3

I have a CSV file that doesn't fit into my system's memory. Using Pandas, I want to read a small number of rows scattered all over the file.

I think that I can accomplish this without pandas following the steps here: How to read specific lines of a large csv file

In pandas, I am trying to use skiprows to select only the rows that I need.

# FILESIZE is the number of lines in the CSV file (~600M)
# rows2keep is an np.array with the line numbers that I want to read (~20)

rows2skip = (row for row in range(0,FILESIZE) if row not in rows2keep)
signal = pd.read_csv('train.csv', skiprows=rows2skip)

I would expect this code to return a small dataframe pretty fast. However, what is does is start consuming memory over several minutes until the system becomes irresponsive. I'm guessing that it is reading the whole dataframe first and will get rid of rows2skip later.

Why is this implementation so inefficient? How can I efficiently create a dataframe with only the lines specified in rows2keep?

ontheway
  • 125
  • 2
  • 7

2 Answers2

3

Try this

train = pd.read_csv('file.csv', iterator=True, chunksize=150000)

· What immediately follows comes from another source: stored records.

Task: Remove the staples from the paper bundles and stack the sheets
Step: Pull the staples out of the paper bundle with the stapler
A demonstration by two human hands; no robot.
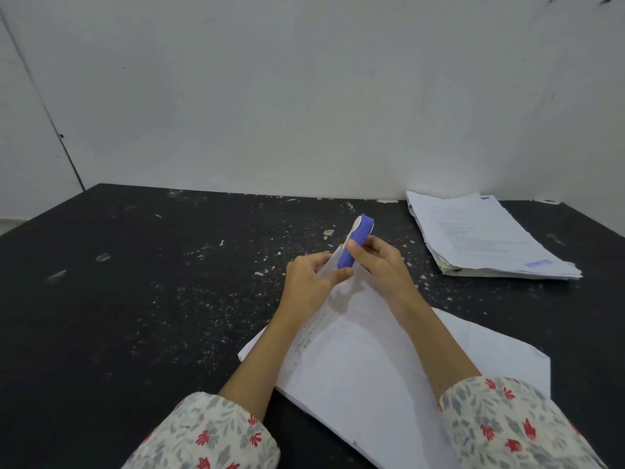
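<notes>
Both hands work at the lifted corner of a bundle [355, 350] on the surface [135, 299]: left hand [309, 277] pinches the corner, right hand [375, 262] grips a blue remover [355, 243] against it. Staple removal looks underway; next, pull the staple free, then move the sheets to the stack [487, 238] far right.

Tabletop [135, 299]: matt black, rough-looking, flecked w/ pale chips. Staple remover [355, 243]: smooth blue plastic, pale insert. Paper bundle [372, 367]: matt white sheets. Far paper stack [483, 238]: matt, edges ragged. Sleeves [209, 434]: floral printed cloth. Wall [304, 96]: matt white.
</notes>
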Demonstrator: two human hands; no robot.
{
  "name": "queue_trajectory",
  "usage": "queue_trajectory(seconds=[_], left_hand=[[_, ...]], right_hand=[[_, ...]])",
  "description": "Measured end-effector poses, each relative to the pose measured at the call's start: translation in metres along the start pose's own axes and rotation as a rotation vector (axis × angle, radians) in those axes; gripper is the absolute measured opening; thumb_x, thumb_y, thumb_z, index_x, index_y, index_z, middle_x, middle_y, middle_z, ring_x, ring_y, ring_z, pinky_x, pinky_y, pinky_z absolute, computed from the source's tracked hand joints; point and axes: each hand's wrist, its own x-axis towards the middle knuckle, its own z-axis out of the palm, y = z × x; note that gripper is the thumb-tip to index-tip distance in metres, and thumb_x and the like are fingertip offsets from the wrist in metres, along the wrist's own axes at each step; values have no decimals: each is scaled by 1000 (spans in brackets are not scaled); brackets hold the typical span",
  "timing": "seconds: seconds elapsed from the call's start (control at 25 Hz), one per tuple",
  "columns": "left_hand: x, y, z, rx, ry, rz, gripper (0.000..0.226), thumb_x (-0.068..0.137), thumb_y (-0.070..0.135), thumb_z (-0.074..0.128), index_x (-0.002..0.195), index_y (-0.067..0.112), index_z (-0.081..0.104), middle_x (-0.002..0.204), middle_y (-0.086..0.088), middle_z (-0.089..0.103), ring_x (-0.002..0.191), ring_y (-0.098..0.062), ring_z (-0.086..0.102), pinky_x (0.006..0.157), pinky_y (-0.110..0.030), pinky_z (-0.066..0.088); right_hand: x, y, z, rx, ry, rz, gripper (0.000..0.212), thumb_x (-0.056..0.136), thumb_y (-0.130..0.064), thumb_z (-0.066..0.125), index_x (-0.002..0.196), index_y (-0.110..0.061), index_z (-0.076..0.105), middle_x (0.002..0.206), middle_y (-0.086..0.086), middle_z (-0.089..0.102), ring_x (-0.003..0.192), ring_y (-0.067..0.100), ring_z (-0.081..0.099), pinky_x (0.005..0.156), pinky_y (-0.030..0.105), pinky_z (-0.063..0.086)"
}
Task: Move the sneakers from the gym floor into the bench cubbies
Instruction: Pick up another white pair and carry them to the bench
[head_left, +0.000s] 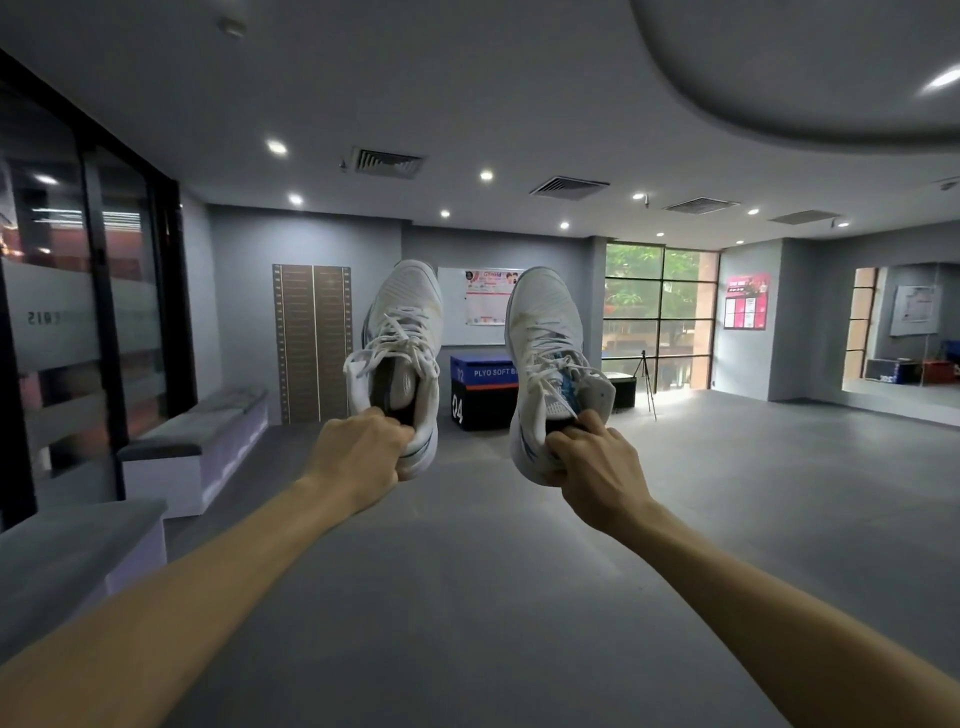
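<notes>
open grey gym floor (493, 545) stretches ahead. a grey-cushioned white bench (208, 441) lines the left wall, and a black-and-blue plyo box (480, 395) stands further back at centre.

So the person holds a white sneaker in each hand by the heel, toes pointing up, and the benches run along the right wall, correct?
Not quite. The benches run along the left wall, beside the glass partition, as the head view shows. The rest holds: the left hand grips one white sneaker by the heel and the right hand grips the other sneaker, toes pointing up.
</notes>
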Motion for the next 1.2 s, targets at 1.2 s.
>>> queue_trajectory(seconds=[1.2], left_hand=[[168, -386, 284, 565, -250, -824, 14, 80, 21, 62, 93, 21, 65, 93, -10, 66, 85, -36, 63, 61, -34, 40]], right_hand=[[465, -273, 541, 769, 7, -768, 13, 78, -17, 70, 78, -14, 57, 91, 4, 66, 102, 29, 46, 61, 33, 32]])
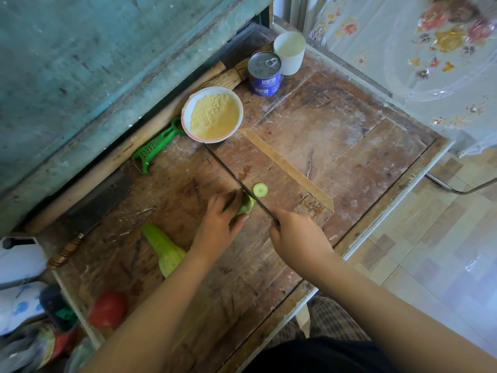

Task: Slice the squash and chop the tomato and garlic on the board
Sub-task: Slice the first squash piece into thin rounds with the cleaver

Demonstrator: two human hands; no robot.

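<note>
The big scarred wooden board [336,146] is taking up most of the tabletop, w/ both hands working near its middle. The person is standing over it, slicing squash. The left hand [219,224] is curling round a green squash piece [246,207], fingers on top, thumb pinching near the cut end; the right hand [297,238] is gripping the handle of a long dark knife [234,176], blade lying right against the cut face and running away from the hands toward a bowl of yellow meal [213,114]. One round slice [260,189] is lying just beyond the blade. A second squash piece [165,250] is waiting just left of the left forearm, and the tomato [107,309] is sitting further back on the left, near the board's edge. Looks like early going: squash step, tomato untouched. Next cut prob needs the left fingers edging back and the blade set a slice-width in, kept clear of the knuckles. Can't spot any garlic. The knife handle is buried in the fist, the held piece is mostly covered by fingers, and the left-edge clutter is too blurred to name.
</note>
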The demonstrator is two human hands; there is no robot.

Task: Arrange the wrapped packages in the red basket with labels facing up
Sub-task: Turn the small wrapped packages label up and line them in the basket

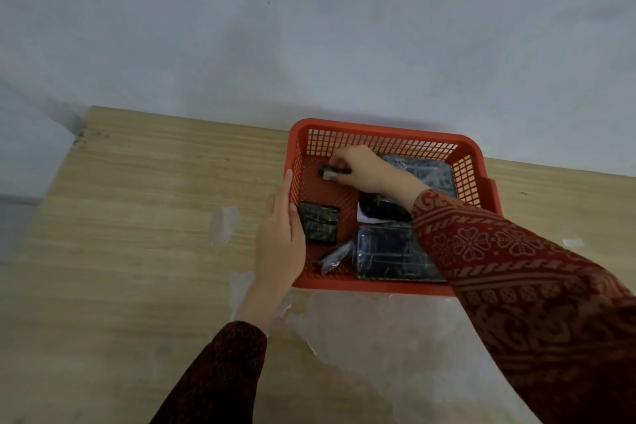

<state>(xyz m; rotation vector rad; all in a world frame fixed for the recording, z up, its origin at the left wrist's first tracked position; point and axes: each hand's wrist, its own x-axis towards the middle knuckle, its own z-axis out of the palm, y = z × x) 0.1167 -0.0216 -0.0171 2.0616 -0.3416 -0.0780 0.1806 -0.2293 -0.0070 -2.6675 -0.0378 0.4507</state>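
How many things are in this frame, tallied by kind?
Red basket: 1
Dark wrapped packages in the basket: 6, one pinched in the right hand
Hands: 2; the left hand rests on the basket's left wall
Total: 9

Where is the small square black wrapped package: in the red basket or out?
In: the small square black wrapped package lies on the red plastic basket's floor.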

If you only want to read the first n rows:

train = pd.read_csv(..., nrows=n)

If you only want to read rows from n to n+100

train = pd.read_csv(..., skiprows=n, nrows=n+100)
Hrithik Puri
  • 286
  • 1
  • 3
  • 20
  • Thanks, this is actually what I am trying next :) But now I still need to filter the rows in the chunks somehow. I was wondering whether there is a more direct way? – ontheway May 14 '19 at 08:22
  • 1
    What i mean is apply the same rows2skip function to chunks i.e., train = pd.read_csv('file.csv', iterator=True, chunksize=150000, skiprows=rows2skip) – Hrithik Puri May 14 '19 at 10:52
  • I would expect this to work (a mixture of chunksize and skiprows), but it doesn't - it clogs memory the same. It seems that pandas is still somehow trying to load everything at once if we specify any rows to skip. – ontheway May 18 '19 at 10:18
0

chunksize should help in limiting the memory usage. Alternatively, if you only need a few number of lines, a possible way is to first read the required lines ouside of pandas and then only feed read_csv with that subset. Code could be:

lines = [line for i, line in enumerate(open('train.csv')) if i in lines_to_keep]
signal = pd.read_csv(io.StringIO(''.join(lines)))
Serge Ballesta
  • 143,923
  • 11
  • 122
  • 252